• [EXERCISE INSTRUCTIONS]
Give back each line of the data exactly.
### DATA EXTRACT
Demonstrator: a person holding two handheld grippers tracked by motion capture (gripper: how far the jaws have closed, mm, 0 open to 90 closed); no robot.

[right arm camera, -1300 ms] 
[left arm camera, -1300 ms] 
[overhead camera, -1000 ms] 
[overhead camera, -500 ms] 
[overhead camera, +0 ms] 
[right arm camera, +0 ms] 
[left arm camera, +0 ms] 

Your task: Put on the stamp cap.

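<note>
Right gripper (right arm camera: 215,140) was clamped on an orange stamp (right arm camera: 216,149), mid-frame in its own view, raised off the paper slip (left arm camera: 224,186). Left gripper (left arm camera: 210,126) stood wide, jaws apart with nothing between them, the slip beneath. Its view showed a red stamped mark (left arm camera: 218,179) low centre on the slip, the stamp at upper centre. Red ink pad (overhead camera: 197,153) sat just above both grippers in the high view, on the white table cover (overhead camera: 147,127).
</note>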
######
• [WRITTEN ANSWER]
Demonstrator: a person holding two handheld grippers tracked by motion capture (gripper: how far the jaws have closed, mm, 0 open to 90 closed); no robot.

[right arm camera, -1300 ms] 
[left arm camera, -1300 ms] 
[overhead camera, -1000 ms] 
[overhead camera, -500 ms] 
[overhead camera, +0 ms] 
[right arm camera, +0 ms] 
[left arm camera, +0 ms] 

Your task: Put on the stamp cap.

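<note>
Right gripper (right arm camera: 215,140) was clamped on an orange stamp (right arm camera: 216,149), mid-frame in its own view, raised off the paper slip (left arm camera: 224,186). Left gripper (left arm camera: 210,126) stood wide, jaws apart with nothing between them, the slip beneath. Its view showed a red stamped mark (left arm camera: 218,179) low centre on the slip, the stamp at upper centre. Red ink pad (overhead camera: 197,153) sat just above both grippers in the high view, on the white table cover (overhead camera: 147,127).
</note>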

That makes the output complete.